Glyceride (TAG, DAG, MAG) composition of the blends

TAG, DAG, and MAG contents of the blends were estimated by using the standard column chromatographic method. A glass column (i.d. 1.8 cm; length, 30 cm, Borosil Glass Works Ltd., Mumbai, India) was used in which a silica (100–120 mesh size) bed was prepared from slurry of silica in petroleum ether. MAG, DAG, and TAG were eluted with the standard solvent system and the quantity of each fraction was determined gravimetrically after evaporating the solvent as per AOCS Cd 11c-93 (AOCS 2003).

Preparation of fatty acid methyl esters and Fatty acid analysis of blends by GC

Fatty acid methyl esters (FAME) of the oil samples were prepared by transesterification, according to AOCS Ce 1b-89, using methanolic KOH as catalyst (AOCS 2003). Analysis was carried out using a gas chromatograph (model-GC-20A, Shimadzu Corporation, Japan) equipped with FID detector and a glass capillary column (30 m × 0.25 mm), coated with poly (90 % biscyanopropyl/10 % cyanopropylphenyl) siloxane with a film thickness of 0.2 µm (SP-2380) (Supelco Analytical, Bellefonte, Pennsylvania, USA). The column oven temperature was programmed as follows: 60 °C for 5 min, raised at 10 °C/min to 180 °C, held for 15 min, injector temperature 220 °C and detector temperature 230 °C. A reference standard FAME mix (Supelco Inc., Bellefonte, PA, USA) was analyzed under the same operating conditions to determine peak identity. FAME were expressed as relative area percent.

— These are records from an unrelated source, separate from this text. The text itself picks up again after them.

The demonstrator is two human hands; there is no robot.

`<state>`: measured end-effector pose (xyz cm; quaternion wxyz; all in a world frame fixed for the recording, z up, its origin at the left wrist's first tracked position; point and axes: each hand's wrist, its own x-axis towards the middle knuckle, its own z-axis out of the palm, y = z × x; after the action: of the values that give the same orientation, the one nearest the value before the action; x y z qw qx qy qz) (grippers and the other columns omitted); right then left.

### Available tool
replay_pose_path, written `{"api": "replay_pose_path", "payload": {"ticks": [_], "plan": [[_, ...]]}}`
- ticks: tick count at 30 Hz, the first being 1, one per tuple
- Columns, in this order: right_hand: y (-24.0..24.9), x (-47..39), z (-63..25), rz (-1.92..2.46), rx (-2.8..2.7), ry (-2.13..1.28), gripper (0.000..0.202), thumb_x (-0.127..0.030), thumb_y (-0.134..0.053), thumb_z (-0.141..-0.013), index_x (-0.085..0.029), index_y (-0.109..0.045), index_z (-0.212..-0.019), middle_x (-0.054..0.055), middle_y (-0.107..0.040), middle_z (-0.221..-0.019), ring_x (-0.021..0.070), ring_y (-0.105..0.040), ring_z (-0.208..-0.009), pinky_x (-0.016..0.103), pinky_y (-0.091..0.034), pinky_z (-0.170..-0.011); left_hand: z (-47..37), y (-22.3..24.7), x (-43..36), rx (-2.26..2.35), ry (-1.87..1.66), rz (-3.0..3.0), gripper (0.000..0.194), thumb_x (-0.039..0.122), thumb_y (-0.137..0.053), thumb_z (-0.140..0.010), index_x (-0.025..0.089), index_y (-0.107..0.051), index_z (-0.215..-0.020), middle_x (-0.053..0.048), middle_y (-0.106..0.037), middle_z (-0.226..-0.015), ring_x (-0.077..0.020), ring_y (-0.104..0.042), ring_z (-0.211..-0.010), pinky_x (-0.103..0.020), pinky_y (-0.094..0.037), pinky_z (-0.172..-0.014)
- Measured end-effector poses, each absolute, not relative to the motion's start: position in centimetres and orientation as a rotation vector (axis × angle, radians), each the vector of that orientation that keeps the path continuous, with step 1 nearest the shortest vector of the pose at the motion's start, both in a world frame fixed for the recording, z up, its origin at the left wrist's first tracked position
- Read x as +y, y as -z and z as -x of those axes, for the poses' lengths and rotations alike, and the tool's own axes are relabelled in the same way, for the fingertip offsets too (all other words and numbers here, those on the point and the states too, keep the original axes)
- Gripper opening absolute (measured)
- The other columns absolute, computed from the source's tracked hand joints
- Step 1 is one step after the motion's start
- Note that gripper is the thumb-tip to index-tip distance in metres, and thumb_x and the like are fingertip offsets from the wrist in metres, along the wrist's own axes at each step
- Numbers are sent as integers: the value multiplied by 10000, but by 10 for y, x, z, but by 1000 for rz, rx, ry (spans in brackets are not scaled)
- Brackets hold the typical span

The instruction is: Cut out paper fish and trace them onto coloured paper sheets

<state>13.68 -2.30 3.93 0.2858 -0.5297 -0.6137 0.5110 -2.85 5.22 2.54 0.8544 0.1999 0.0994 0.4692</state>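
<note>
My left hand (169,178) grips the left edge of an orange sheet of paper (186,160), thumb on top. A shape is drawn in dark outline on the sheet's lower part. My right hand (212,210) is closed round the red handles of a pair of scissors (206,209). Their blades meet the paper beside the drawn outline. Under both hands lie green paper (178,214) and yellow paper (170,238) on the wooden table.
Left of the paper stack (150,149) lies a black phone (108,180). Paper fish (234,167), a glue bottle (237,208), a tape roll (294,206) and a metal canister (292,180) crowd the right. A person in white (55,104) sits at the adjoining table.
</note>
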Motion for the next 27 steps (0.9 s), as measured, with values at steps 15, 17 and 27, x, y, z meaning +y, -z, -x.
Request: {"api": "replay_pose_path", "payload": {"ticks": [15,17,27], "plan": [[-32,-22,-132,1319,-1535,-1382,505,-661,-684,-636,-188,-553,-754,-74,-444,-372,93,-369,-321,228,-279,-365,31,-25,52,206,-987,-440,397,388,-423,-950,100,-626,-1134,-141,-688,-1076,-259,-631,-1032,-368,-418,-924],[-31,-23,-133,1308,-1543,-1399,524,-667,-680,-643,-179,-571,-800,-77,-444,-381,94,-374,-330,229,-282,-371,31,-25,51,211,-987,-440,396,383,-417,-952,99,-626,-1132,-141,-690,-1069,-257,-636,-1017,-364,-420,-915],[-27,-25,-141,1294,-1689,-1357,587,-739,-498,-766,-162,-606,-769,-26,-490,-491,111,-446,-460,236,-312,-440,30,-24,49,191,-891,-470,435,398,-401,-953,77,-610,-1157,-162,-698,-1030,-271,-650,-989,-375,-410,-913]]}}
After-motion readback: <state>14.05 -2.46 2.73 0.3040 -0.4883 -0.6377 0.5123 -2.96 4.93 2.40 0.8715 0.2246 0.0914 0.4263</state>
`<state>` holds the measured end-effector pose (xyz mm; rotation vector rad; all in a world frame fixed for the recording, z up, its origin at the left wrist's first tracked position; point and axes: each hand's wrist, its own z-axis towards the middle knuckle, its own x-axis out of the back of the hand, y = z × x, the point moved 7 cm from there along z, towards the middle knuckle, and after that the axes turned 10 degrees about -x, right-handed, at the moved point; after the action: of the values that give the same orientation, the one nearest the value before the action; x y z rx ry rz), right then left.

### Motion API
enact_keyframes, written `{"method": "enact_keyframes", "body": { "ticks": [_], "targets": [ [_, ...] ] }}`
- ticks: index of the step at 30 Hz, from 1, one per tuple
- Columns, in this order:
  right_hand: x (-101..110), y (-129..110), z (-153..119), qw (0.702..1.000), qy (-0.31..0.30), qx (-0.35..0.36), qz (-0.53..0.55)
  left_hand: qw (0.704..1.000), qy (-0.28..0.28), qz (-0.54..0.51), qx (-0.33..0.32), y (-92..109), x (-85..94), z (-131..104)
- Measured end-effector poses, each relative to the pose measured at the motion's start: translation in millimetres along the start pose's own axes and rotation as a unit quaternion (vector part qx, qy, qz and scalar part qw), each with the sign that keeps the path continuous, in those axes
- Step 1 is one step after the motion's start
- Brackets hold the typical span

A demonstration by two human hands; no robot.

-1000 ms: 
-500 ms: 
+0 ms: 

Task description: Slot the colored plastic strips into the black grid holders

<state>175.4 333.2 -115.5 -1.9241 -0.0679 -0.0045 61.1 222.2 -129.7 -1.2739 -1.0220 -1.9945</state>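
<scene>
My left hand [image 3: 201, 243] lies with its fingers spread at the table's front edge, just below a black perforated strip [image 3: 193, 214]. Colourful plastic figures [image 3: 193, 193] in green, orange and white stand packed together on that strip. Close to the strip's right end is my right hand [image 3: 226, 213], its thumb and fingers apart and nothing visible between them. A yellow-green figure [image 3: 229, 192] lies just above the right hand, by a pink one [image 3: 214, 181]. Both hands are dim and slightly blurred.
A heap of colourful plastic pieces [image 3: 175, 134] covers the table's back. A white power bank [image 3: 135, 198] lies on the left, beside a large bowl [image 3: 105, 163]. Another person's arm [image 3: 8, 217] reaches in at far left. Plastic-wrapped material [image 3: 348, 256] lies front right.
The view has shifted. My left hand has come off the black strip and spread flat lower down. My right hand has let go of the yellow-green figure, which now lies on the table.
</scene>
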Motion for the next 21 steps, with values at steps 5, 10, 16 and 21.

Solid fat content and thermal behavior of nutraceutical retained palm red palm olein and butterfat blends

Differential scanning calorimetry (DSC 8000, PerkinElmer DSC 8000) was used to obtain the thermograms of melting and crystallization. An empty aluminum pan was used as a reference, and each sample was accurately weighed (8 ± 0.1 mg) for DSC analysis. The sample was heated to 80 °C and held for 10 min. Thereafter, the temperature was decreased at 10 °C/min to −60 °C. After holding for 10 min at −60 °C, the melting curve was obtained by heating the samples to 80 °C at 5 °C/min (Lee and Foglia 2000). The solid fat content (SFC, %) was obtained melting thermograms by Universal Analysis 2000 (TA Instruments Inc.). Each DSC thermogram was divided at different temperatures (0, 5, 10, 15, 20, 25, 30, 35, 40, 45, 50, and 55 °C) and the total crystallization energy (J/g) was calculated into percentage (%) at each temperature for SFC (%).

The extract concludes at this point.